EXERCISE ::
Copy the full listing exactly, word for word.

##### COLLECTED MATERIAL

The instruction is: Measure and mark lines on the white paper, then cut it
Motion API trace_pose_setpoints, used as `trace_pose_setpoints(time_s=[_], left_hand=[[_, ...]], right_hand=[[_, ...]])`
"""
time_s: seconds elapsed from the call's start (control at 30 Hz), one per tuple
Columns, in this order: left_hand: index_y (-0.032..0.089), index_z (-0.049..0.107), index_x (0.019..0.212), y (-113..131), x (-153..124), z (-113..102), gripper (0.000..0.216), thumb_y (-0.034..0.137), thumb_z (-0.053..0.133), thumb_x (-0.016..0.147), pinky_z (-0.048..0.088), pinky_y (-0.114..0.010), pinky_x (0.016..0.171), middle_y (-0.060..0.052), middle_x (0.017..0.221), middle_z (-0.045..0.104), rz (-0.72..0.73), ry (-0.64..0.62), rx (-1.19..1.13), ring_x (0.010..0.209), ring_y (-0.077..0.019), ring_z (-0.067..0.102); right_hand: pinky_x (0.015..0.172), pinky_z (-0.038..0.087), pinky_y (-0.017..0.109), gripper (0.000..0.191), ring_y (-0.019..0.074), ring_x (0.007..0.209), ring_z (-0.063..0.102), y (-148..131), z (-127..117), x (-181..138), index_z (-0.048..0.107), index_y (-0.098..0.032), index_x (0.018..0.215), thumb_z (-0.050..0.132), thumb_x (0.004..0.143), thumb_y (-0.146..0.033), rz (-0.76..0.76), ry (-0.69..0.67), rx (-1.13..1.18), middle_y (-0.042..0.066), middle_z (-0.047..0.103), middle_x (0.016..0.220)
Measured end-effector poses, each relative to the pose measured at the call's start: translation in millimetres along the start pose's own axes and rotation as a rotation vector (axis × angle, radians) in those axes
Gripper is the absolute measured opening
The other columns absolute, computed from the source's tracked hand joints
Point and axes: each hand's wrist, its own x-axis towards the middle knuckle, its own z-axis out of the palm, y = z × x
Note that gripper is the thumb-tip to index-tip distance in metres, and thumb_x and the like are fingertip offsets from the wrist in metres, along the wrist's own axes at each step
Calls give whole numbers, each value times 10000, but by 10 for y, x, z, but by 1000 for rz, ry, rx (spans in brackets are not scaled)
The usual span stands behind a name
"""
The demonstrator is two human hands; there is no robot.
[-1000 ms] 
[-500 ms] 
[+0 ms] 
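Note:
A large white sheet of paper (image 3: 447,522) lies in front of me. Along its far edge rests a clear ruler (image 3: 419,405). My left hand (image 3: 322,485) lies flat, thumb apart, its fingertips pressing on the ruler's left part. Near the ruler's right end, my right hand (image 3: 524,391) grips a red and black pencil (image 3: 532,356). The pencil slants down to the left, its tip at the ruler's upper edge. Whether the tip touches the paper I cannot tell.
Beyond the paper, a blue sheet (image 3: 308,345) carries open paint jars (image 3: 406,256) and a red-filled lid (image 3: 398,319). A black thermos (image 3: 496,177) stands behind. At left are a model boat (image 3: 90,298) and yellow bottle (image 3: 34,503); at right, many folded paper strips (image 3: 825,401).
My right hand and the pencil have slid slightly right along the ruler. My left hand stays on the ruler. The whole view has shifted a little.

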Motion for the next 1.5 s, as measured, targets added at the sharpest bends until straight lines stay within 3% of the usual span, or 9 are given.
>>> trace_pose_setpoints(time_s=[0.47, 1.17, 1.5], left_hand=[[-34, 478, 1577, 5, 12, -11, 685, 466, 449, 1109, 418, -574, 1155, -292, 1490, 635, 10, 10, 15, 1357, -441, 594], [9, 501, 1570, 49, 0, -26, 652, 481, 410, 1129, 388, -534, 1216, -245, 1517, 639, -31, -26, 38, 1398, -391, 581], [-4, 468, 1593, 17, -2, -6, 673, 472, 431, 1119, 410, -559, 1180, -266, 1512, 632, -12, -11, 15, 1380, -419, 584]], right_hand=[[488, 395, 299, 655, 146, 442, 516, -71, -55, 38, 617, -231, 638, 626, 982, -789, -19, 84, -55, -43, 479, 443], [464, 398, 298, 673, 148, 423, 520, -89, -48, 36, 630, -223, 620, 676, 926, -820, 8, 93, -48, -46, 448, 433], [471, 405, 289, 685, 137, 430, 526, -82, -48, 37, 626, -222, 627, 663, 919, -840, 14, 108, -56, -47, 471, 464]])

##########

SOLUTION BELOW ::
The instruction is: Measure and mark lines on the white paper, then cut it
Motion API trace_pose_setpoints, used as `trace_pose_setpoints(time_s=[_], left_hand=[[_, ...]], right_hand=[[_, ...]])`
"""
time_s: seconds elapsed from the call's start (control at 30 Hz), one per tuple
Columns, in this order: left_hand: index_y (-0.032..0.089), index_z (-0.049..0.107), index_x (0.019..0.212), y (-113..131), x (-153..124), z (-113..102), gripper (0.000..0.216), thumb_y (-0.034..0.137), thumb_z (-0.053..0.133), thumb_x (-0.016..0.147), pinky_z (-0.048..0.088), pinky_y (-0.114..0.010), pinky_x (0.016..0.171), middle_y (-0.060..0.052), middle_x (0.017..0.221), middle_z (-0.045..0.104), rz (-0.72..0.73), ry (-0.64..0.62), rx (-1.19..1.13), ring_x (0.010..0.209), ring_y (-0.077..0.019), ring_z (-0.067..0.102); right_hand: pinky_x (0.015..0.172), pinky_z (-0.038..0.087), pinky_y (-0.017..0.109), gripper (0.000..0.191), ring_y (-0.019..0.074), ring_x (0.007..0.209), ring_z (-0.063..0.102), y (-148..131), z (-127..117), x (-181..138), index_z (-0.048..0.107), index_y (-0.098..0.032), index_x (0.018..0.215), thumb_z (-0.050..0.132), thumb_x (0.004..0.143), thumb_y (-0.146..0.033), rz (-0.76..0.76), ry (-0.69..0.67), rx (-1.13..1.18), middle_y (-0.042..0.066), middle_z (-0.047..0.103), middle_x (0.016..0.220)
Measured end-effector poses, each relative to the pose measured at the call's start: translation in millimetres along the start pose's own axes and rotation as a rotation vector (axis × angle, radians) in those axes
Gripper is the absolute measured opening
The other columns absolute, computed from the source's tracked hand joints
Point and axes: each hand's wrist, its own x-axis towards the middle knuckle, its own z-axis out of the palm, y = z × x
Note that gripper is the thumb-tip to index-tip distance in metres, and thumb_x and the like are fingertip offsets from the wrist in metres, along the wrist's own axes at each step
Calls give whole numbers, each value times 10000, but by 10 for y, x, z, but by 1000 for rz, ry, rx (spans in brackets are not scaled)
The usual span stands behind a name
"""
The demonstrator is two human hands; there is no robot.
[-1000 ms] 
[-500 ms] 
[+0 ms] 
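Note:
A large white sheet of paper (image 3: 447,522) lies in front of me. Along its far edge rests a clear ruler (image 3: 419,405). My left hand (image 3: 322,485) lies flat, thumb apart, its fingertips pressing on the ruler's left part. Near the ruler's right end, my right hand (image 3: 524,391) grips a red and black pencil (image 3: 532,356). The pencil slants down to the left, its tip at the ruler's upper edge. Whether the tip touches the paper I cannot tell.
Beyond the paper, a blue sheet (image 3: 308,345) carries open paint jars (image 3: 406,256) and a red-filled lid (image 3: 398,319). A black thermos (image 3: 496,177) stands behind. At left are a model boat (image 3: 90,298) and yellow bottle (image 3: 34,503); at right, many folded paper strips (image 3: 825,401).
My right hand and the pencil have slid slightly right along the ruler. My left hand stays on the ruler. The whole view has shifted a little.
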
Motion for the next 1.5 s, as measured, targets added at the sharpest bends until straight lines stay within 3% of the usual span, or 9 are given.
>>> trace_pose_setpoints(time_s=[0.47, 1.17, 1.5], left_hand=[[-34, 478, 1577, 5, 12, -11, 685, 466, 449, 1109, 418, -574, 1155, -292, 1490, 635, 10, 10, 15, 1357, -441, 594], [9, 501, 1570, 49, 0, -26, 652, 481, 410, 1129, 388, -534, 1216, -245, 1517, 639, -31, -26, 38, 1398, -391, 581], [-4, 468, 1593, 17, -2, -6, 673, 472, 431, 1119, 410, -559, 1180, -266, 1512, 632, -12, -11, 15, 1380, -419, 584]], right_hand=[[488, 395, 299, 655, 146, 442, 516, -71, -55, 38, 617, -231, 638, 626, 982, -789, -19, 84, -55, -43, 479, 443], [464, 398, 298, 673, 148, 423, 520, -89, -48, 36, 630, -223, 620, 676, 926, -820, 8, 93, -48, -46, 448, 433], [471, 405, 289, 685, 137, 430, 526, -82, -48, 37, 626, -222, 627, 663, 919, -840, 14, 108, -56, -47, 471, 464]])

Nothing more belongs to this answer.